Hiroyuki Tsutsumi and Robert S. Yeats

Department of Geophysics Kyoto University, Kyoto 606-8502, Japan +81-75-753-3943 +81-75-753-4291 tsutsumh{at}kugi.kyoto-u.ac.jp
Department of Geosciences Oregon State University, Corvallis, Oregon 97331 541-737-1227 541-737-1200 yeatsr{at}geo.orst.edu

Abstract

The San Fernando Valley lies above the north-dipping 1971 Sylmar and south-dipping 1994 Northridge earthquake faults. To understand the tectonic setting of these two earthquakes, we mapped subsurface geology of the San Fernando Valley down to a depth of ~3 km, using industry oil-well and seismic data. The 1994 Northridge earthquake did not rupture the surface, and the south-dipping aftershock zone terminated against the north-dipping 1971 aftershock zone at a depth of 5-8 km. However, the blind Northridge fault has a near surface geologic expression; fault-propagation folding related to the Northridge fault has preserved a thick forelimb sequence of Plio-Pleistocene Saugus Formation in the Sylmar basin and Merrick syncline, which are located on the hanging wall side of north-dipping reverse faults. The north-dipping Mission Hills, Verdugo, and Northridge Hills reverse faults are interpreted to be potential seismic sources because fault-propagation folds above these faults have tectonic geomorphic expression. These north-dipping reverse faults were initiated during the deposition of the Saugus Formation between 2.3 and 0.5 Ma. and have minimum dip-slip rates of 0.35 to 1.1 mm/yr based on the oldest possible age of the initiation of faulting. The Northridge Hills and Mission Hills faults are interpreted to merge at depth and are located at the updip extension of the 1971 aftershock zone, even though these faults did not rupture during the 1971 earthquake.
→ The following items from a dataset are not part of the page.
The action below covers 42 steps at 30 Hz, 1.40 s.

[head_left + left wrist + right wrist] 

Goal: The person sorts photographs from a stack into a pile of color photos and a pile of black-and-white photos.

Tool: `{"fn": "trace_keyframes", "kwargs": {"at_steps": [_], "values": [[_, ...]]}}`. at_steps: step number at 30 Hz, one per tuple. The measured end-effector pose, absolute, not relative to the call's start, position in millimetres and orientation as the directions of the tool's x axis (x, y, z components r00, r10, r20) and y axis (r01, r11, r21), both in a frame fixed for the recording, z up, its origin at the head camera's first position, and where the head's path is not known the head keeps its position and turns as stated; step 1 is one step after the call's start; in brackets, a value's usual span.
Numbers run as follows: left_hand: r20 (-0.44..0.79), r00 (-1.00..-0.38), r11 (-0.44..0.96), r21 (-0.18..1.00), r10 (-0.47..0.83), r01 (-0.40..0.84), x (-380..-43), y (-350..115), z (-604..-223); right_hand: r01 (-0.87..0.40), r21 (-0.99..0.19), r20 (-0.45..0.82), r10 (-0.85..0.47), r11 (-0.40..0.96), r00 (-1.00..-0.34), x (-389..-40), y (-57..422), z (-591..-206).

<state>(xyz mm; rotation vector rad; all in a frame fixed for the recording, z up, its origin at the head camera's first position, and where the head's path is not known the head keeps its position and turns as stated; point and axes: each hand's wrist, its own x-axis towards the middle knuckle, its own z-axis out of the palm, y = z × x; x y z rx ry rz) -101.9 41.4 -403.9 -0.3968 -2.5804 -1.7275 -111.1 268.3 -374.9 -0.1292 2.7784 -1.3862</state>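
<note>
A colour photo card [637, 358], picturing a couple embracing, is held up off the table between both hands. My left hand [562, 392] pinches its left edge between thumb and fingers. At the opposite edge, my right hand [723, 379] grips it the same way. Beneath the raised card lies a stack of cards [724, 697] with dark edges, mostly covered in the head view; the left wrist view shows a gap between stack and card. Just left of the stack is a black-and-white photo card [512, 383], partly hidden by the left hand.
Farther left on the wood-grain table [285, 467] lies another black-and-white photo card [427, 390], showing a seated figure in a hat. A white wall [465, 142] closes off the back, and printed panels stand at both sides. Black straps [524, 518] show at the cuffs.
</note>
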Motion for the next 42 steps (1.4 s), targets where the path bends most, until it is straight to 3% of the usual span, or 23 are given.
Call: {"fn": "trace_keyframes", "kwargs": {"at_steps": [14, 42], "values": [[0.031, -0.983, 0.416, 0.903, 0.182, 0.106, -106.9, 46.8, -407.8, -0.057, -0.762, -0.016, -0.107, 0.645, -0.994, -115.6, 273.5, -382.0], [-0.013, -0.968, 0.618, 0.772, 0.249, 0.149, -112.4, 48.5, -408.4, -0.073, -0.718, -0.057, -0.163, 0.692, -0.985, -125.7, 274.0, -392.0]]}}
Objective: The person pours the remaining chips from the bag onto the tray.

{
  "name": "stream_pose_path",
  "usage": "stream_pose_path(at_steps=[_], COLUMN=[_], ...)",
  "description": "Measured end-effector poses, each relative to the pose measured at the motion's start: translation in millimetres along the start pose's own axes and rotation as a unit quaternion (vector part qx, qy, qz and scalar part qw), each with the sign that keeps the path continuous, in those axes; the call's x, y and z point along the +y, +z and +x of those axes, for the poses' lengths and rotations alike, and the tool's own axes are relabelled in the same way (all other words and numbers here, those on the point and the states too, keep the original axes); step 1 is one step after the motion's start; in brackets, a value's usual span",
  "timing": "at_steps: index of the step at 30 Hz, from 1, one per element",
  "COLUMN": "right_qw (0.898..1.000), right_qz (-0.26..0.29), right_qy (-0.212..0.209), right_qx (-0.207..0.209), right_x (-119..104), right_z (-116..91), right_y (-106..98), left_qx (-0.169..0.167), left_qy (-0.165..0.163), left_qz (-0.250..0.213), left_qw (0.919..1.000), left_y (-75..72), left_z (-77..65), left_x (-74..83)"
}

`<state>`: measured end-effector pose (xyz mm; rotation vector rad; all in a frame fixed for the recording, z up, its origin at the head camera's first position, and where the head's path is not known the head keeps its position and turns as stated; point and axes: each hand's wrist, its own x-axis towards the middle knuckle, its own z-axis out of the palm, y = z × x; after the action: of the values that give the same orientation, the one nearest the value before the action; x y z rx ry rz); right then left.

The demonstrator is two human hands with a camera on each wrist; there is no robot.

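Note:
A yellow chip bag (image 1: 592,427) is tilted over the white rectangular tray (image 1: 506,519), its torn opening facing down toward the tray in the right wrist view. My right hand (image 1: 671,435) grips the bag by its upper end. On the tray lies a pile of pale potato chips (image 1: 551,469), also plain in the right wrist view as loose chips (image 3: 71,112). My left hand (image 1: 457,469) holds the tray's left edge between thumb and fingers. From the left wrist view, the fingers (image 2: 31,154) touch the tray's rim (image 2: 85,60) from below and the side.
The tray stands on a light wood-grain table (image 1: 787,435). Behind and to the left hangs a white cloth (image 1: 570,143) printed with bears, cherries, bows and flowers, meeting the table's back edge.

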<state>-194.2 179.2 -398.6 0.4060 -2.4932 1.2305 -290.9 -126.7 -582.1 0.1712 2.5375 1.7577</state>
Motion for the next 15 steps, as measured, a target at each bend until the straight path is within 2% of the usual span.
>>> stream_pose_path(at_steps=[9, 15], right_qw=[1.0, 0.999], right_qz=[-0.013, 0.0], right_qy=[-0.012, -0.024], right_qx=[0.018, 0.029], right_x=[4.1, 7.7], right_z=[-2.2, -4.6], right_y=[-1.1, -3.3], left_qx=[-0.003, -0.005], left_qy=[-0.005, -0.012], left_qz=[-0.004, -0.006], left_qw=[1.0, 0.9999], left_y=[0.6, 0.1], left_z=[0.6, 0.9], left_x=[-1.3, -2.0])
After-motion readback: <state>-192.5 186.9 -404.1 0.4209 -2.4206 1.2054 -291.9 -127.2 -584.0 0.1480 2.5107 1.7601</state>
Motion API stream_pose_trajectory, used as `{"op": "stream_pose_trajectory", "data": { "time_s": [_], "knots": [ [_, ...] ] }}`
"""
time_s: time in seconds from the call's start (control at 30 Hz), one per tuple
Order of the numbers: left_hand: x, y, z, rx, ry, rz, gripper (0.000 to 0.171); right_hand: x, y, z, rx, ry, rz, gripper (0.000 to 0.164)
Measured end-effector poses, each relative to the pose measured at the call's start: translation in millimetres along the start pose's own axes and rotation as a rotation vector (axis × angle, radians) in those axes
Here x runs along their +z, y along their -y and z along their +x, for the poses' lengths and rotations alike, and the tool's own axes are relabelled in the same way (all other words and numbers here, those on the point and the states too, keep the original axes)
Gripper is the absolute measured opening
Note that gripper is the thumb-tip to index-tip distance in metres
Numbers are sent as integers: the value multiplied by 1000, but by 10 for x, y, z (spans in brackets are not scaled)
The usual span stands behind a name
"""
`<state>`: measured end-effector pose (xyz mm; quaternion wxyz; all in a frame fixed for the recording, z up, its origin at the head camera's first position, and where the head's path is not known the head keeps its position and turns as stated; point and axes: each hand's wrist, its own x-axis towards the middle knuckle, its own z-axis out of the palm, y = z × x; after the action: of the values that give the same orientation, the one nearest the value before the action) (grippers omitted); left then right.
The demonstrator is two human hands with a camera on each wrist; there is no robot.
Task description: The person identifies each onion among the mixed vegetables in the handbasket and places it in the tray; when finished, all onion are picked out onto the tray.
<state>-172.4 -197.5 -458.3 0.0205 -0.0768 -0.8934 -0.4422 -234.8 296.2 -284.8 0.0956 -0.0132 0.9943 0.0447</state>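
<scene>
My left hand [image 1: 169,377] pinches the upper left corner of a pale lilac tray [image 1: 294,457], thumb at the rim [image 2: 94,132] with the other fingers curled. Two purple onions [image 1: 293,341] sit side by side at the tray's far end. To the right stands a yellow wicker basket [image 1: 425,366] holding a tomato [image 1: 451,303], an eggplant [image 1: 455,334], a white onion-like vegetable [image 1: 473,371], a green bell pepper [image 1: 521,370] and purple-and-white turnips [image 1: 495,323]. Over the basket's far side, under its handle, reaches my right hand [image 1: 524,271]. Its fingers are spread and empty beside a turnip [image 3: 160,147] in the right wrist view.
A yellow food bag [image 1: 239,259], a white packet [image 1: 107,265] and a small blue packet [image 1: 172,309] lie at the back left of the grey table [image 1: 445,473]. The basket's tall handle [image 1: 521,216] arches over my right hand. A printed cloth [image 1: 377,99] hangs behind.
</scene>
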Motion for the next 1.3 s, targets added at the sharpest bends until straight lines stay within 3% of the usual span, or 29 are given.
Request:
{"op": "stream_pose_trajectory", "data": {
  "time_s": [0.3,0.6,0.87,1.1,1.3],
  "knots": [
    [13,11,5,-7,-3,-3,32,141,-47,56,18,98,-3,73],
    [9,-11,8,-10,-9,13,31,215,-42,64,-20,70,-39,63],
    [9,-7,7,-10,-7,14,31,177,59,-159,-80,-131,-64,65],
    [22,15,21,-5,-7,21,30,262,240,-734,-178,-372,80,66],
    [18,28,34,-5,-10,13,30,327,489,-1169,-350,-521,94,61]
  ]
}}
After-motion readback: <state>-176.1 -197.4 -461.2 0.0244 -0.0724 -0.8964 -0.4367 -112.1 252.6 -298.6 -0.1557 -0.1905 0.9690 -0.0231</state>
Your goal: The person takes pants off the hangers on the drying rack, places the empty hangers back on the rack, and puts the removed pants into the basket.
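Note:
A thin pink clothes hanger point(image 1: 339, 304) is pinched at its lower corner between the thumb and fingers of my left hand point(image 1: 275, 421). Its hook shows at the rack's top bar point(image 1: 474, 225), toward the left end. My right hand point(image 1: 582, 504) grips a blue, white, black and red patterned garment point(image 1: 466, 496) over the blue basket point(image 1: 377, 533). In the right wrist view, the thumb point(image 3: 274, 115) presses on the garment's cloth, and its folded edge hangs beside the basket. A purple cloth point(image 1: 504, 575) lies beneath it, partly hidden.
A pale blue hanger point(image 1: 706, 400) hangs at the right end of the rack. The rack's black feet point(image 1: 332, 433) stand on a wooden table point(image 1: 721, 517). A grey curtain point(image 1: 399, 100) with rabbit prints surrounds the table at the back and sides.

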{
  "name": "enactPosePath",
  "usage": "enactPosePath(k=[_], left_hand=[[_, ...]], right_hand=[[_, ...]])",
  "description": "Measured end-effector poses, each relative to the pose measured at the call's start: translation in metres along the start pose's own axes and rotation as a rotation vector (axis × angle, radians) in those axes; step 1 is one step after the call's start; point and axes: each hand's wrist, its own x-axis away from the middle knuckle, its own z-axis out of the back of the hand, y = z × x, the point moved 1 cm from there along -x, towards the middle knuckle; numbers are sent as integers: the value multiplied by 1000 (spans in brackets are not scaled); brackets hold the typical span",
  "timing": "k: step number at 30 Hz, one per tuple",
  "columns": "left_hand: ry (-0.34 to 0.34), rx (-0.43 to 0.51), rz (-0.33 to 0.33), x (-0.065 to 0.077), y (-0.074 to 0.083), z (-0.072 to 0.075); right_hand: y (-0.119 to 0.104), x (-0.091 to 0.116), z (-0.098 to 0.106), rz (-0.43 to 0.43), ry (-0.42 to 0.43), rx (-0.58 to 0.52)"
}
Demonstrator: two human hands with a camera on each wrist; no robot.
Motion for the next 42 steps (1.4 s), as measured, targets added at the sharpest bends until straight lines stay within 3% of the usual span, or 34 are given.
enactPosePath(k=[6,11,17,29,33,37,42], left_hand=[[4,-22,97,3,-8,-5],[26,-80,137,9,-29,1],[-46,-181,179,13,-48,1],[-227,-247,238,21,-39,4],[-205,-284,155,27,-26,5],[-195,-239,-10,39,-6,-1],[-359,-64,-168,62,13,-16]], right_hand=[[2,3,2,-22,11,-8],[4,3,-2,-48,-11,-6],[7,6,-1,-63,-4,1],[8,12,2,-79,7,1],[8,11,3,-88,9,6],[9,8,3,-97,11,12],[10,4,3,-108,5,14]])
Surface breaks appeared north of these faults mostly along north-dipping bedding planes and are interpreted as secondary features related to flexural-slip folding rather than a direct extension of the 1971 seismogenic fault. Surface and subsurface geology, together with seismological data of the 1971 and 1994 earthquakes, suggests that the north- and south-dipping deformation zones in the San Fernando Valley are divided into multiple segments separated by northeast-trending structural discontinuities.